# Sleep and Dreams > General Dream Discussion > Dream Interpretation >  >  i always dream im the opposite gender

## mds244

I am a male and I always dream I am a female. Every time i dream I am male, I am watching from 3rd person or I am somebody else. These days i even have dreams of memories where i am female but it seems nobody notices even me. in fact it seems completely normal to everyone (in my dreams). is this common at all?

----------


## ElizVanZee

A change in gender does happen on occasion in dreams but not usually on a constant basis. Most people who experience this change in gender in a dream do not find it happening “always” as you are. There is meaning in this change of gender and if you find this happening “always”, you may need to pay a lot more attention to how you are thinking.

When a male finds himself being a female in a dream, it implies that his way of thinking – which is expected to be logical because he is in reality a male – is instead overly emotional. This would mean that you are responding to most ideas with an emotional response rather than with a logical one. Feelings are playing too large a role in your thinking and probably in your daily life.

Watching yourself being a male from 3rd person, could suggest that while you are aware of being a male you may not be accepting the male qualities of your real nature. The male is designed to be a thinker and initiator of thoughts/ideas. Seeing yourself as someone else who is male, can suggest that you can acknowledge the masculine qualities of other males but not attribute them to yourself. 

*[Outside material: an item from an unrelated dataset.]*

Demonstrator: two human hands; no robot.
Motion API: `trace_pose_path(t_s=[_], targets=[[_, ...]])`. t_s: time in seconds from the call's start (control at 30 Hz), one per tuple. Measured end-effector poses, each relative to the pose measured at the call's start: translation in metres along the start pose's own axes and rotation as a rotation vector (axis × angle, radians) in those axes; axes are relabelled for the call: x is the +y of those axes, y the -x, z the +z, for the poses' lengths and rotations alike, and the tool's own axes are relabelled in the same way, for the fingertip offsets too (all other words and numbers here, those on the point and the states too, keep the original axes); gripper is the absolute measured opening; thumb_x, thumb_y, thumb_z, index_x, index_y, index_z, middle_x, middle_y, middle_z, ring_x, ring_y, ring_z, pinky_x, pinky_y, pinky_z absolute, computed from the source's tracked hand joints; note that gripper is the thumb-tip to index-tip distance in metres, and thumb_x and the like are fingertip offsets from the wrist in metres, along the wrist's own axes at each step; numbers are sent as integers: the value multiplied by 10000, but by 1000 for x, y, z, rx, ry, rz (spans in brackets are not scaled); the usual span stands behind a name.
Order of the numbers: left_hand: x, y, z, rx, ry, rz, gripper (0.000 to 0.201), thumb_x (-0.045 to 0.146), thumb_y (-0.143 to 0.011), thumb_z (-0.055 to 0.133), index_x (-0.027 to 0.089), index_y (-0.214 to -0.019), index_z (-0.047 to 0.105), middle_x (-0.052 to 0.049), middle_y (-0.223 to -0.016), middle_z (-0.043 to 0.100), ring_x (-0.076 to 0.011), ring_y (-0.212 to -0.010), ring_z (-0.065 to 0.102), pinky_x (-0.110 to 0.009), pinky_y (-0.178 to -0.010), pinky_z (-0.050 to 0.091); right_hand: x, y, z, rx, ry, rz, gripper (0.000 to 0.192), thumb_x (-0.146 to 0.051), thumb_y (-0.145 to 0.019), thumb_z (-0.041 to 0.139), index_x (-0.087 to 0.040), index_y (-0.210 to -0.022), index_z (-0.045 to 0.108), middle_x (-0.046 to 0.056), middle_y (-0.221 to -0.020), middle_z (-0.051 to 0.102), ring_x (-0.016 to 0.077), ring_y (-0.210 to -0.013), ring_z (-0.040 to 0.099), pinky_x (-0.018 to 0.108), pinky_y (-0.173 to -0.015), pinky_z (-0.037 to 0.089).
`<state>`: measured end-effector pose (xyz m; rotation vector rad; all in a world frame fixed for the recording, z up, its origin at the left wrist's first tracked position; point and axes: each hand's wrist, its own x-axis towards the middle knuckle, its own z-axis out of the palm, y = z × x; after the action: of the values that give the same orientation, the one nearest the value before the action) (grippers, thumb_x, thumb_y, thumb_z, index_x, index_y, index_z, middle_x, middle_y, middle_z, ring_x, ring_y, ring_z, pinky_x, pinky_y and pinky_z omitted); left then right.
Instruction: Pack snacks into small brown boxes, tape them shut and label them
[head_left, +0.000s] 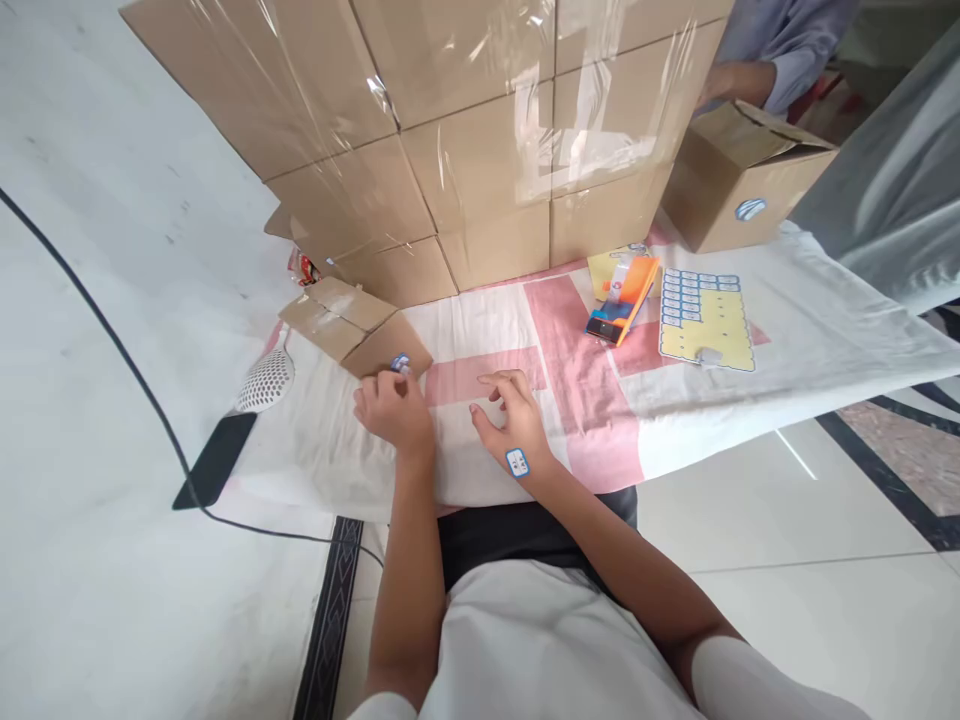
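Head view, looking down over the person's arms: the biggest thing in front of them is the wall of cardboard cartons point(465, 130), stacked and wrapped in clear film, standing on the far edge of a white-and-pink cloth point(585, 400) spread over the floor. If the cloth gets tugged toward the person, I'd judge that stack could shift, since its front row sits right on the fabric.

To the right stands an open carton point(739, 175), with another person's sleeve point(787, 40) above it. Nearer lies a yellow sheet of blue-edged labels point(705, 320), and just beside that an orange-and-blue packet point(622, 300); both lie loose and would slide with the cloth.

On the left, a small cardboard box point(352, 325) lies tilted on the cloth. The left hand point(394, 410) is curled just beside it, fingers together around a small blue-and-white sticker point(401, 364) at the box's near corner. Whether the sticker is already stuck down I cannot tell; a sticker that small could fold onto itself or go on crooked if the light box slides under the push.

The right hand point(510, 415) hovers over the cloth, fingers apart and bent, holding nothing. A label point(517, 462) sits on its wrist and might peel off.

A black cable point(112, 340) runs close by on the left and could snag an arm.
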<state>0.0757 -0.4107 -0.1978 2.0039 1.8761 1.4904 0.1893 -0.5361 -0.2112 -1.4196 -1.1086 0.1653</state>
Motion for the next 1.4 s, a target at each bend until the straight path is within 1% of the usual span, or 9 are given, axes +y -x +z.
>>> trace_pose_path(t_s=[0.3,0.47,0.6,0.7,0.8,0.97,1.13,1.3,1.4], targets=[[-31,-13,2,-29,104,-107,265,430,-903,655,185,-908,755,1,-688,587,-161,-655,531,-297,-674,442,-1,-13,9,-40,-19,34,326,-239,-857,613,-217,-1182,617,92,-1143,596,210,-953,651,400,-866,592],[-41,-18,5,15,26,-250,328,506,-850,677,202,-734,718,-6,-606,592,-168,-578,494,-305,-605,367,-5,-90,75,-336,-51,20,639,-257,-848,660,-185,-1457,481,154,-1468,536,304,-1384,511,481,-1126,484],[-38,-19,-9,23,47,-225,419,492,-864,651,204,-567,583,2,-531,501,-152,-541,405,-307,-607,367,-6,-130,115,-552,33,-55,759,-178,-873,625,-179,-1577,339,147,-1545,499,276,-1418,490,430,-1151,454],[-28,-12,-23,-90,181,-43,315,490,-874,656,190,-791,705,-4,-644,592,-151,-599,499,-289,-648,441,-9,-126,107,-477,213,4,674,-180,-940,535,-118,-1576,320,201,-1485,521,299,-1349,524,442,-1097,478],[-17,-6,-36,-253,335,448,432,498,-831,760,199,-1142,732,-72,-950,711,-196,-828,640,-326,-798,528,-18,-110,85,-502,371,28,622,-163,-957,507,-128,-1557,346,213,-1410,543,337,-1293,537,504,-1053,476],[-11,-6,-45,-175,415,954,172,276,-879,775,236,-1044,748,-63,-939,749,-192,-811,685,-320,-765,538,-33,-98,62,-568,516,161,489,-109,-931,515,-137,-1419,496,226,-1307,580,386,-1221,570,550,-989,468],[-13,0,-43,-106,408,1009,157,136,-857,766,205,-993,727,-62,-908,783,-182,-781,710,-315,-765,535,-32,-90,54,-564,421,268,423,-135,-884,594,-132,-1307,580,204,-1213,644,379,-1121,651,509,-909,514],[-24,-5,-35,223,381,481,89,154,-943,660,185,-954,742,-49,-763,755,-142,-601,641,-265,-590,470,-25,-83,41,-613,130,326,284,-313,-1020,486,-177,-1221,634,106,-1122,735,182,-905,715,284,-740,545],[-38,-10,-38,90,360,726,77,166,-922,706,194,-970,759,-57,-825,793,-148,-656,701,-256,-659,526,-30,-85,35,-751,-222,501,400,-429,-1042,408,-161,-971,697,72,-887,754,110,-616,627,218,-530,433]])
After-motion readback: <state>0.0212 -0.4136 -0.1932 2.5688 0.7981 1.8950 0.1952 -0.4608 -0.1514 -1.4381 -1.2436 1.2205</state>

The dreams of memories of being a female, could be suggesting that you need to remember or keep in mind those situations you have encountered in which you could see yourself responding much too emotionally. It seems that there are no psychological aspects of yourself that notice this emotional response pattern.  (nobody notices) Unfortunately, this can make your job of becoming more aware of how you think and respond more difficult. Your dreams could be more of a help if you posted a few of them in detail.

----------


## Chimpertainment

Everyone has male and female qualities in them. Many people who are of a certain gender identify more with the opposite gender. This is a natural occurrence. 





> When a male finds himself being a female in a dream, it implies that his way of thinking – which is expected to be logical because he is in reality a male – is instead overly emotional. This would mean that you are responding to most ideas with an emotional response rather than with a logical one. Feelings are playing too large a role in your thinking and probably in your daily life.



Im sorry but that is total bs. 
Logic, emotion, feelings, thinking, ideas, etc. etc. are not gender specific. You are short selling yourself by far if you really give that thought serious territory in your mind.

There is feminine and masculine energy but gender specification is only useful in terms of reproduction, not cognitive function. Think about it in terms of Yin and Yang being feminine and masculine respectively. You are more comfortable with your Yin energy which is embodied in your psyche by a female form. It would be a good idea to become more familiar and comfortable with masculine energy. This is energy of action, fire, light, the sun; the energy which forms. Yin is that energy which is subtle, but not submissive. 

We humans like labels and they do help but one must be very careful not to categorize cognitive functions into physical roles, gender or otherwise. This is why we have nothing but white men running all major business in the world.

----------